* **Goal of the exercise**
Give the data back exactly. Leave out any images.

◇ ◇ ◇ ◇

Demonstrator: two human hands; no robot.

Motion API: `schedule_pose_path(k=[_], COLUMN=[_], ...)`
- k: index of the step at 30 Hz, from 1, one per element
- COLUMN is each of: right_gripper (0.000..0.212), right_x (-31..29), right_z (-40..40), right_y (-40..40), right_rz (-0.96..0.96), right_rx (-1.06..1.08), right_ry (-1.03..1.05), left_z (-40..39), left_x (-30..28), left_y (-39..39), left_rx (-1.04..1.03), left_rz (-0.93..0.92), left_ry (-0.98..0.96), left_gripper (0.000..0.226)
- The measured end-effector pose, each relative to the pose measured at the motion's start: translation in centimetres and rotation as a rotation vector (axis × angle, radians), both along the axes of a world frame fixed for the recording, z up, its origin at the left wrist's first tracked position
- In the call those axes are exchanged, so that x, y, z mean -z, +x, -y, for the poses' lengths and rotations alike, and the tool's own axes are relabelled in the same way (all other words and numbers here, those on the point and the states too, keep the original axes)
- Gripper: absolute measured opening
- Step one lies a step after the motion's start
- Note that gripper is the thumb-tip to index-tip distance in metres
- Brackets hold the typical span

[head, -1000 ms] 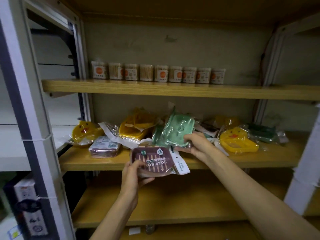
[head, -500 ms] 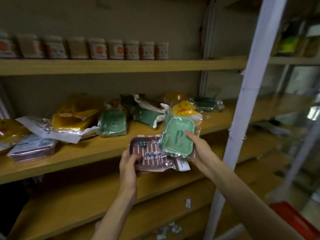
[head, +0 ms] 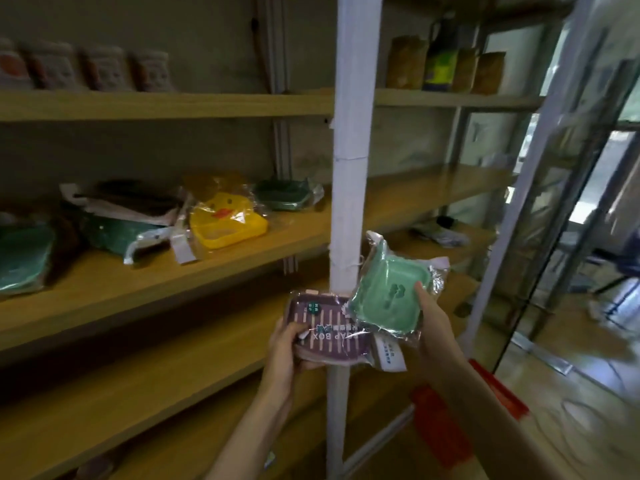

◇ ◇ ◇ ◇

* **Task solution**
Demonstrator: two human hands; no robot.

Motion API: `schedule_pose_path(k=[_], COLUMN=[_], ...)`
- k: index of the step at 30 Hz, from 1, one per element
- COLUMN is each of: right_gripper (0.000..0.212), right_x (-31..29), right_z (-40..40), right_y (-40..40), right_rz (-0.96..0.96), right_rx (-1.06..1.08), right_ry (-1.03..1.05), left_z (-40..39), left_x (-30..28), left_y (-39..39), left_rx (-1.04..1.03), left_rz (-0.93..0.92), left_ry (-0.98..0.96), left_gripper (0.000..0.226)
- The measured end-effector pose, each relative to the pose measured at the motion's start: translation in centimetres and rotation as a rotation vector (axis × angle, radians), both along the axes of a world frame fixed for the recording, z up, its origin at the left wrist's first tracked position
- In the call those axes are exchanged, so that x, y, z mean -z, +x, -y, for the poses' lengths and rotations alike, and the tool's own axes are relabelled in the same way (all other words and numbers here, those on the point and the states too, keep the original axes)
- Gripper: absolute measured opening
- Step one lies a step after the motion's start
- Note that gripper is the thumb-tip to index-tip distance in metres
- Brackets hold the typical span

[head, -1000 ms] 
[head, -500 ms] 
[head, +0 ms] 

The exercise is done, with nothing left to add.